La storia. Don Minzoni, al via la causa di beatificazione
Il cardinale Zuppi e l'arcivescovo Ghizzoni davanti alla statua dedicata a don Minzoni
Don Giovanni Minzoni, il parroco di Argenta, nel Ferrarese (ma diocesi di Ravenna-Cervia) ucciso dai fascisti il 23 agosto 1923 potrebbe essere beatificato. Almeno questo è l’auspicio dei promotori la causa che si aprirà sabato 7 ottobre alle 20.45 con una celebrazione in Cattedrale a Ravenna. Si tratta della prima fase, diocesana, del “processo” i cui atti, se l’iter proseguirà, verrà trasferito in Vaticano presso il Dicastero delle cause dei santi. Formalmente l’avvio c’era stato in agosto, nel centenario della morte del sacerdote, con l’accettazione da parte dell’arcivescovo, monsignor Lorenzo Ghizzoni del “supplex libellus”, la richiesta dell’avvio dell’inchiesta da parte del postulatore, padre Gianni Festa, ma la celebrazione del 7 ottobre costituisce il via ecclesiale del procedimento, Nato a Ravenna nel 1885, il prete che in una biografia Alberto Comuzzi ha definito il “Matteotti cattolico”, fu medaglia d’argento al valore militare per il servizio di cappellano svolto durante la prima guerra mondiale e si impegnò costantemente nell’educazione dei giovani. Così appena arrivato ad Argenta, nel 1910 diede vita a un nuovo ricreatorio, istituì un doposcuola, diede avvio a una biblioteca e a un teatro parrocchiale. Parallelamente, siamo negli anni post Rerum Novarum (l’enciclica di Leone XIII pubblicata nel 1891), lavorò sulla coscienza sociale della Chiesa, chiedendo migliori condizioni lavorative per le classi meno abbienti e delle zone rurali e iscrivendosi nel Partito popolare di don Sturzo. Appena arrivato ad Argenta scriveva nel suo Diario: «Pensando al nostro clero, certo v’è poco da lusingarsi, che sappia corrispondere alla sua attuale missione. Giovani troppo spinti e indipendenti e quindi unità disgreganti; vecchi intransigenti pessimisti e quindi zavorra troppo pesante; sacerdoti interessati solo dell’oggi e della tavola, questi, mio Dio, sono gli alter Christus! Che devono rinnovare la società!». Proprio l’impegno sociale e civile, soprattutto al servizio dei giovani, insieme all’opposizione contro il fascismo gli valsero la condanna a morte da parte del regime. Aggredito da due squadroni fascisti morì a seguito delle ferite riportate il 23 agosto 1923.

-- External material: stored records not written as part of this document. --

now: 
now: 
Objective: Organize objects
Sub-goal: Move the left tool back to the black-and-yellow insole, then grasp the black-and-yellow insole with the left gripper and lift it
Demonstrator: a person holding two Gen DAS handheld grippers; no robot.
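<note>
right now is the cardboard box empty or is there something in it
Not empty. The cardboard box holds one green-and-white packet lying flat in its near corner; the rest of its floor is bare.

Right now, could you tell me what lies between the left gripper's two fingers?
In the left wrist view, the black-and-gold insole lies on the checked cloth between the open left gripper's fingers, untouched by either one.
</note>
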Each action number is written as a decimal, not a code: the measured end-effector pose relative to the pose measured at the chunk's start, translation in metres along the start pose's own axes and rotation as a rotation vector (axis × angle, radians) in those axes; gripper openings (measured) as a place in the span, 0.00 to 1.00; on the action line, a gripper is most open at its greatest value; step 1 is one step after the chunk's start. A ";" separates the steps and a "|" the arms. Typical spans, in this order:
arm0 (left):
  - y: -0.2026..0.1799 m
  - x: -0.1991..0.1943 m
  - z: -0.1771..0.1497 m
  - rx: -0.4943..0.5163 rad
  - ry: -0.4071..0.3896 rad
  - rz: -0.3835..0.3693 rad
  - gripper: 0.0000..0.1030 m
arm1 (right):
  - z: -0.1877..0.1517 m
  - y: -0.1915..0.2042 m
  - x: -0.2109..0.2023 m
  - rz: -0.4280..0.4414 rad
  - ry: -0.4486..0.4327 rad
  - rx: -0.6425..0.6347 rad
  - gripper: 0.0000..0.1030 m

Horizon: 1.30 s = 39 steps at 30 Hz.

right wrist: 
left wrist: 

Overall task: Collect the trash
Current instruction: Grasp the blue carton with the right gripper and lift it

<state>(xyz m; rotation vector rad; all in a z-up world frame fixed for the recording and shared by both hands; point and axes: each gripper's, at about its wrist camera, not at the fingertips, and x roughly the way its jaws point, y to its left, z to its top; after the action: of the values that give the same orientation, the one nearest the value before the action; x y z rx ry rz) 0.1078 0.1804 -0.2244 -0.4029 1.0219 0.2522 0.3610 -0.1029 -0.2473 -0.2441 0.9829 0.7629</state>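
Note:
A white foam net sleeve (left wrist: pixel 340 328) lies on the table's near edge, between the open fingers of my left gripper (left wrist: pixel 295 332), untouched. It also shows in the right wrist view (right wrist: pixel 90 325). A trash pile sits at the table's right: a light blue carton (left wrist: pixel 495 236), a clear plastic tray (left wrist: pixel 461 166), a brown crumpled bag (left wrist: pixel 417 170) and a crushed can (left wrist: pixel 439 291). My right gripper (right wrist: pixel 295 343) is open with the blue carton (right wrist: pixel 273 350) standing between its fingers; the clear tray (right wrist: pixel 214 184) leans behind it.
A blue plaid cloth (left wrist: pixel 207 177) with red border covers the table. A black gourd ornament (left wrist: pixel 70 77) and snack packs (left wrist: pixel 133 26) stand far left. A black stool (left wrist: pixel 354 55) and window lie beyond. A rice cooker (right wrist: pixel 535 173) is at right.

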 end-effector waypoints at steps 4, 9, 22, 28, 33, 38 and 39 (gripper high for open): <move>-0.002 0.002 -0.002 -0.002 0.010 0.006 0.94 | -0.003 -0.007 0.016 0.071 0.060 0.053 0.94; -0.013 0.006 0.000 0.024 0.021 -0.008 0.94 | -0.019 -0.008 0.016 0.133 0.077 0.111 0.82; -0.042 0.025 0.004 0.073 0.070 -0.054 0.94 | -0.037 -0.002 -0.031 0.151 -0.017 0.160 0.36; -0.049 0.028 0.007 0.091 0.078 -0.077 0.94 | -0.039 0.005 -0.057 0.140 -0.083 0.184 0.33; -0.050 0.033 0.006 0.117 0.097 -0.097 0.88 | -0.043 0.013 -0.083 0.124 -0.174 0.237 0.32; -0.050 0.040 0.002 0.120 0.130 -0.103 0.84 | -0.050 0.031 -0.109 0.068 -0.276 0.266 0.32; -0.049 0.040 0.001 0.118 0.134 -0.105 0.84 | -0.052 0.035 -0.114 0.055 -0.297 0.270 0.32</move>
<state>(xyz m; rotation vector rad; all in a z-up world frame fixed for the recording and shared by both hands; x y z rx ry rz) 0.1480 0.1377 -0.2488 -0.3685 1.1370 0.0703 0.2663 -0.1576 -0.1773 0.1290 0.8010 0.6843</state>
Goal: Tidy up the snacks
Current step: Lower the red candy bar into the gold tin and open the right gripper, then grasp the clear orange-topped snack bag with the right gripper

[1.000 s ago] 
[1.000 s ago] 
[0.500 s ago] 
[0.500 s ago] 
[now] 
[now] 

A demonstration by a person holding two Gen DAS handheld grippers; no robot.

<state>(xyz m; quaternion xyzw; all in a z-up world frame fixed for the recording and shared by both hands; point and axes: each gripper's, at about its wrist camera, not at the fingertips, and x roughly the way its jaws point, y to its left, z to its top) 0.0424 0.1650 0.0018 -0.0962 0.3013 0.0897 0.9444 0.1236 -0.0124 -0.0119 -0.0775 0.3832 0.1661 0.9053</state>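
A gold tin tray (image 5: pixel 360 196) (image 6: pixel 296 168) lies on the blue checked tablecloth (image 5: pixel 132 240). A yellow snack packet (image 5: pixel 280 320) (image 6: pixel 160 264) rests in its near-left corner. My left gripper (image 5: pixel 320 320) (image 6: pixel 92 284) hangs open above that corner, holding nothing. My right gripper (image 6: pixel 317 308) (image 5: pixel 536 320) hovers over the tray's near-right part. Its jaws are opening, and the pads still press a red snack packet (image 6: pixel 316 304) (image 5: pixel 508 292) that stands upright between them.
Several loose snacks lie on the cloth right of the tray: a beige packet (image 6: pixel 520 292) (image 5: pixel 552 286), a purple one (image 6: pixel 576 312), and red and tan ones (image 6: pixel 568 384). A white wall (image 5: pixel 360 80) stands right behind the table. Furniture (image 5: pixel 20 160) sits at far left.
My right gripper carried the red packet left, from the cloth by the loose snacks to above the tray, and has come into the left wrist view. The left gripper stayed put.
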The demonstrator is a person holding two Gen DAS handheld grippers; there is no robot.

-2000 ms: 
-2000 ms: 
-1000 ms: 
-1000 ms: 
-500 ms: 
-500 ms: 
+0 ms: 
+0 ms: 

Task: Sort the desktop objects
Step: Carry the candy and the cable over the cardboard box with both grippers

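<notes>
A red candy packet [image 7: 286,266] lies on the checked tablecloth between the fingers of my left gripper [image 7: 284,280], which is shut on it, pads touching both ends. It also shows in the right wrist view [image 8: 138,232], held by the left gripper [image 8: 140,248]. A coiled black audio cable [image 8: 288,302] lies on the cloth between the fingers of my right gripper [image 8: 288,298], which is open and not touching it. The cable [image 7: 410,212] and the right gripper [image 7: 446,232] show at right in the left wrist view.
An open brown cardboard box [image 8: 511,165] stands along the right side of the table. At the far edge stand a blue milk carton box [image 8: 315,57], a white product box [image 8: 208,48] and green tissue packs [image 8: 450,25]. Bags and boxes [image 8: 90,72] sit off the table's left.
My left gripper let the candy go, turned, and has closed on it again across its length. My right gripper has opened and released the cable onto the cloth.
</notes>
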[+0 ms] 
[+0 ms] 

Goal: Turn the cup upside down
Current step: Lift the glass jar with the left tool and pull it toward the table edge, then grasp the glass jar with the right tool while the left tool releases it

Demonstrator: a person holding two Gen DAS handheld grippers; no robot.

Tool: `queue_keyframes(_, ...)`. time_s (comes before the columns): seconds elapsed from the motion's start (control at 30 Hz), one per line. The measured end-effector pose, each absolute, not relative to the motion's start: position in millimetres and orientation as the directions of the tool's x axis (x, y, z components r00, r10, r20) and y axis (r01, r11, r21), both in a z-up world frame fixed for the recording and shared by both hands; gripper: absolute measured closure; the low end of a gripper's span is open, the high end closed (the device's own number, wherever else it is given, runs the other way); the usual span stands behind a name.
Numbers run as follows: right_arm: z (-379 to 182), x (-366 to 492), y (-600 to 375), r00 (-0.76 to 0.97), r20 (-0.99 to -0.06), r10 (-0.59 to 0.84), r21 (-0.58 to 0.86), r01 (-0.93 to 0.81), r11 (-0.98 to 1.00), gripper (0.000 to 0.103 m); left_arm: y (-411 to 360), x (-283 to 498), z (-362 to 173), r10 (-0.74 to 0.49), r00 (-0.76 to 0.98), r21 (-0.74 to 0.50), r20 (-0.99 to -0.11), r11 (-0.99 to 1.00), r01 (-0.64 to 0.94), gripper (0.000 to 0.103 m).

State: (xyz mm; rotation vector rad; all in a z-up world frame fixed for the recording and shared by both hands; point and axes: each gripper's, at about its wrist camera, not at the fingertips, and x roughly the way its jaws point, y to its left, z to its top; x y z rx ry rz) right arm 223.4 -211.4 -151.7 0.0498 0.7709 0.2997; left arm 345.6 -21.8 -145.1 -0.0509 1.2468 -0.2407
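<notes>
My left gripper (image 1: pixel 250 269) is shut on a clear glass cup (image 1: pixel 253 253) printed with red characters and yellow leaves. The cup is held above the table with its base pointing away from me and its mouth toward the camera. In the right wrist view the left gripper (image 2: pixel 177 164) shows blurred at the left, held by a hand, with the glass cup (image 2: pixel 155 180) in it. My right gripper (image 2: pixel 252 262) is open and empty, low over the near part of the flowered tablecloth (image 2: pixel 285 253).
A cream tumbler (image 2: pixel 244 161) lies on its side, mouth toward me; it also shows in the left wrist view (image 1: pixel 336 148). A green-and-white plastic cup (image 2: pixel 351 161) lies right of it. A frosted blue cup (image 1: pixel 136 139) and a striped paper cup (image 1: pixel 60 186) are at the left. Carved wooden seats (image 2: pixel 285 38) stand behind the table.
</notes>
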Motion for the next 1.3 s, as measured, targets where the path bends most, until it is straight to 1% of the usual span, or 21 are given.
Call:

Don Minzoni in una foto d'epoca - Foto Bedeschi
Nel giorno del 100° anniversario dell’omicidio, lo scorso agosto, a Ravenna l’arcivescovo di Bologna e presidente della Cei, il cardinale Matteo Zuppi così ricordava don Minzoni: «Egli – disse – è morto per amore, perché per amore di Dio e del suo popolo ha affrontato il male, difeso il Vangelo e donato la vita, consapevole dei rischi. Posto di fronte alla stretta finale, rispose: “Sono pronto a morire”. Questa è la libertà del cristiano e del testimone, cioè del martire, che non è un eroe, ma una persona che ama più delle sue paure e che non teme di entrare in conflitto con le ideologie totalitarie e neopagane, evidenti o nascoste, con chi calpesta la persona, qualsiasi essa sia, ovunque e sempre. Il cristiano distingue il peccato dal peccatore e non combatte il secondo pensando così di contrastare il primo, ma ama il peccatore proprio perché solo amando combatte il peccato».
Il 7 ottobre durante la Veglia, presieduta dall’arcivescovo Ghizzoni in Cattedrale ci sarà il giuramento dei membri del tribunale incaricato di raccogliere le testimonianze sulla fama di santità e il martirio del sacerdote, del postulatore e del vicepostulatore. Al termine della celebrazione veglia verrà letto il testo inedito della preghiera composta per l’occasione. «L’auspicata beatificazione di don Minzoni non deve essere vista come un’onorificenza o un lustrino da inserire nel medagliere della santità della Chiesa locale - spiega il postulatore padre Gianni Festa - ma l’ennesima prova dell’azione dello Spirito Santo nella storia dell’umanità e nella vita della Chiesa. Ogni beato o santo canonizzato ci dice che il Signore non si dimentica dell’uomo. La vicenda e il martirio di don Minzoni ribadisce questa verità: fratelli e sorelle che continuano l’azione del Cristo sulla terra e lo fanno con tale amore e dedizione da rappresentare non solo un modello di vita ma anche un amico e amica a cui rivolgersi nella preghiera».